Delta actions specify the change from the current state (e.g., 'move 2cm right') rather than an absolute target (e.g., 'go to position [0.5, 0.3, 0.2]'). Delta actions are preferred for three reasons. First, they are more robust to calibration errors — if the robot's coordinate frame has a small offset, delta actions still produce the correct relative motion. Second, delta actions make the policy's output distribution more compact and centered around zero, which is easier for neural networks to learn. Third, delta actions generalize better across starting positions: a trained policy can perform the same task from different initial configurations. The Open X-Embodiment dataset standardizes on Cartesian delta actions (7D: 3D translation delta + 3D rotation delta + 1D gripper) for exactly these benefits. The main drawback is that delta actions can accumulate drift over long horizons if each step has small prediction errors.
Higher-dimensional action spaces require exponentially more data to cover the space adequately — a phenomenon related to the curse of dimensionality.
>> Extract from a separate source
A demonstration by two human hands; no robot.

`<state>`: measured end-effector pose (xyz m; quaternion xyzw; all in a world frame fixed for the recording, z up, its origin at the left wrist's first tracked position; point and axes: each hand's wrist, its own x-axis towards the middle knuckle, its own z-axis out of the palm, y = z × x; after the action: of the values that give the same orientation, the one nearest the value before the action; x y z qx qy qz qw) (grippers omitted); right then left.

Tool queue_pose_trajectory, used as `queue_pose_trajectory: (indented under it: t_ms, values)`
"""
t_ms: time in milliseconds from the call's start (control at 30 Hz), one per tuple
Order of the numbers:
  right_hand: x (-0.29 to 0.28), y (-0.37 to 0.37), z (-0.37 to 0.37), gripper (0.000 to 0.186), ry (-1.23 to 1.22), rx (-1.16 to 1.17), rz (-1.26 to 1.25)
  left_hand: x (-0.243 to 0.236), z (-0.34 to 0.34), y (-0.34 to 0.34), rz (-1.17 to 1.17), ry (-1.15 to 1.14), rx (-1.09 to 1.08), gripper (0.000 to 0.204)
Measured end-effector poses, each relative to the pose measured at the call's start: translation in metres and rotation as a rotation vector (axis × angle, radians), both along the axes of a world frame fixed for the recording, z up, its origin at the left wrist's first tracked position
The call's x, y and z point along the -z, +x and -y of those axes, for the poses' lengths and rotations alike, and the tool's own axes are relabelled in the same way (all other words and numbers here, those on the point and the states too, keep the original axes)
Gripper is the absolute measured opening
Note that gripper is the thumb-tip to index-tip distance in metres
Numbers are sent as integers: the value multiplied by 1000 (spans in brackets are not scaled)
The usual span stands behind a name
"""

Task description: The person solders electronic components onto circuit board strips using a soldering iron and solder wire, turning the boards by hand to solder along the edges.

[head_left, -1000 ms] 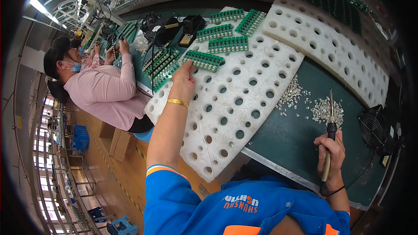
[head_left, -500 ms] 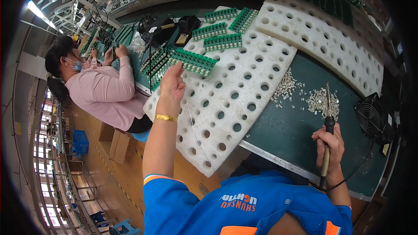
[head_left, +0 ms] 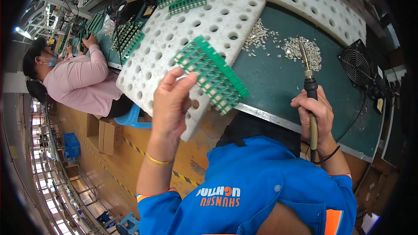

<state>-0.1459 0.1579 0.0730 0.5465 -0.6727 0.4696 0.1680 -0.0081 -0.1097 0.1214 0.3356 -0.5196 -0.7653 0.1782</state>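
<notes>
My left hand (head_left: 172, 100) pinches a green circuit board (head_left: 212, 75) by its near left edge. The board is held tilted above the near part of a white foam sheet full of round holes (head_left: 174, 35), and rows of small pale parts line it. In my right hand (head_left: 318, 115) is a soldering iron (head_left: 310, 82), gripped by its handle with the tip pointing up and away. Behind the iron's metal barrel lies a pile of small white components (head_left: 314, 52) on the dark green table (head_left: 278, 76).
A second pile of white components (head_left: 257, 35) lies beside the foam. Several green boards (head_left: 187, 3) rest on its far end. Another foam sheet (head_left: 300, 0) spans the back. A black fan (head_left: 358, 63) stands at right. On the left, a co-worker in pink (head_left: 80, 74) handles boards.
My left hand has lifted the circuit board off the far left of the foam and brought it nearer and to the right. The view has shifted; the right hand still holds the iron.
</notes>
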Motion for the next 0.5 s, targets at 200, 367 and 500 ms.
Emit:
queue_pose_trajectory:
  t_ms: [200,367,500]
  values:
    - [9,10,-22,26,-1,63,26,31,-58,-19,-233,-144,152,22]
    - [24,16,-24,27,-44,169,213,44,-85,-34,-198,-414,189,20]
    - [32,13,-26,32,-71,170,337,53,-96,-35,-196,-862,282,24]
A 7-DOF arm with joint-space actions has a 7D action space, while adding a multi-finger hand with 16 joints creates a 23D space. Empirically, doubling action dimensionality roughly requires 3-5x more demonstrations to achieve equivalent policy performance. This is why many teams reduce dimensionality through action abstractions: using Cartesian end-effector commands (6-7D) instead of full joint commands (7-23D), discretizing continuous actions into bins, or learning in a latent action space. The ACT model (Zhao et al., 2023) uses a CVAE to learn a compressed latent action representation, achieving strong bimanual manipulation results with only 50 demonstrations despite controlling 14 joints.
Not necessarily. Robot control typically runs at 100-1000 Hz, but action labels in training data are commonly recorded at 10-50 Hz. Higher frequencies create larger datasets with highly correlated consecutive actions, increasing storage and training cost without proportional benefit. The key consideration is that the action recording frequency must be high enough to capture the fastest relevant motions. For pick-and-place tasks, 10 Hz suffices. For contact-rich tasks like insertion or wiping, 20-50 Hz may be necessary to capture the fine-grained force-modulation dynamics. Many teams record at the full control frequency and then downsample during data preprocessing, allowing flexibility to experiment with different temporal resolutions.
Yes, but it requires careful normalization and alignment. The Open X-Embodiment dataset combines data from 22 different robot embodiments with different native action spaces — some recorded in joint space, others in Cartesian space, with varying coordinate conventions and control frequencies. The standard approach is to define a canonical action format (typically 7D Cartesian delta: dx, dy, dz, droll, dpitch, dyaw, gripper) and convert all data to this format during preprocessing. Actions are then normalized to zero mean and unit variance per dimension. This normalization is critical — without it, the model would see wildly different action magnitudes from different robots and fail to learn a coherent policy. Teams should also include an embodiment token or embedding so the model can condition its predictions on which robot is being controlled.